Back to the Criterions, beginning with Edward Yang's Yi Yi (2000), which is out on Blu-ray this week. Dennis Lim in the Los Angeles Times: "Along with Hou Hsiao-Hsien, Yang was a central figure in the New Taiwanese Cinema that emerged in the 1980s, and to those familiar with his earlier films, many of which approached the contradictions of Taiwanese life and history with a mordant humor and anger, the serenity of Yi Yi might have suggested the softening of age. But the film has held up extremely well." Glenn Heath Jr in Slant: "It's a testament to Edward Yang's lasting influence on me personally that Yi Yi, his final completed project and lone entry for the decade, still stands as my favorite film of the aughts." More from Sarah Boslaugh in PopMatters.

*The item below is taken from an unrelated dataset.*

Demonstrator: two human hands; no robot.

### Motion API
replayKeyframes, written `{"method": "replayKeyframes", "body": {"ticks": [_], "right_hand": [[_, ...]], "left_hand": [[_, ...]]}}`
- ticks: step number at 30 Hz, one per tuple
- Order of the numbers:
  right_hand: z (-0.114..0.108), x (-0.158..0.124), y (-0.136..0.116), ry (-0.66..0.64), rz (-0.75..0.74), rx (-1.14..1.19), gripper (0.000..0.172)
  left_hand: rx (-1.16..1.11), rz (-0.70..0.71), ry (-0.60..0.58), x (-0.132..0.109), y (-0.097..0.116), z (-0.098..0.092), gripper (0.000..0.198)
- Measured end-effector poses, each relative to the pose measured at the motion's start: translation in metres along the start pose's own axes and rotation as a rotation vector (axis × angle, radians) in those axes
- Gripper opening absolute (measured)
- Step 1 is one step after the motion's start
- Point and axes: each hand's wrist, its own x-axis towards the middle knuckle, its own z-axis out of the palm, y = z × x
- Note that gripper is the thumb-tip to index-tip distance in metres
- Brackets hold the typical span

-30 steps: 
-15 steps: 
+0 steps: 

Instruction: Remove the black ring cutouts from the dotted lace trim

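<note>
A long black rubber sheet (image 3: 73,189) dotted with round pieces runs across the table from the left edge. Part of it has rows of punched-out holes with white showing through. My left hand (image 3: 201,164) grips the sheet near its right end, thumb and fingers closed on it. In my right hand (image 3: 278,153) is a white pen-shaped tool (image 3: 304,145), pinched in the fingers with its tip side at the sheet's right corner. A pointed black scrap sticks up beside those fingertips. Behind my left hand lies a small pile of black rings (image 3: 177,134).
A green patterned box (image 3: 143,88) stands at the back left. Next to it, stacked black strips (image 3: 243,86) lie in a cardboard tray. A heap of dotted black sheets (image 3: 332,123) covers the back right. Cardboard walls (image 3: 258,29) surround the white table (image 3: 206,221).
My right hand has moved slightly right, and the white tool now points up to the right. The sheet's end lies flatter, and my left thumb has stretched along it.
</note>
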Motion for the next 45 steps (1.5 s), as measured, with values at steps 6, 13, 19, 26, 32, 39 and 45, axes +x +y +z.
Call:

"A truly great documentary, The Times of Harvey Milk (1984) has exceeded its original category with the passage of time," writes B Ruby Rich for Criterion. "It is now an archive, a political case study, urban geography, melodrama, and cathartic expiation, and has inspired both an opera and a theatrical feature, Gus Van Sant's Milk (2008). The Times of Harvey Milk is a dazzling exemplar of that defunct technology 16 mm celluloid, the predigital choice for all alternative documentary and feature movements in America. With its astute roundup of news clips, archival materials, and original footage, and careful casting of veterans of the era for context, all orchestrated to capture the emotions of such signal events as the candlelight procession on the night of the assassinations and the White Night riots on the day of the verdicts, The Times of Harvey Milk has become a film that defies any expiration date. It is the rare documentary that speaks to our time, its own, and the intervening years with equal fluency."
Criterion also presents an appreciation of the film from Milk's nephew, Stuart Milk, and, for Movieline, Alfonso Duralde interviews director Rob Epstein.
Alexander Olch's The Windmill Movie (2009) is "a strange and fascinating artifact," writes Josef Braun, "a memoir by proxy, an 80-minute essay constructed from some 200 hours of material shot or collected by Richard P Rogers with the vague intention of being either a self-portrait or a critique of the culture that spawned him. Maybe, inevitably, both." Out from Zeitgeist.
DVD roundups. Ed Gonzalez (House Next Door), Mark Kermode (Observer), Harley W Lond (Cinematical), Paul Matwychuk and Heather Noel, Stephen Saito (IFC) and Nigel M Smith (indieWIRE).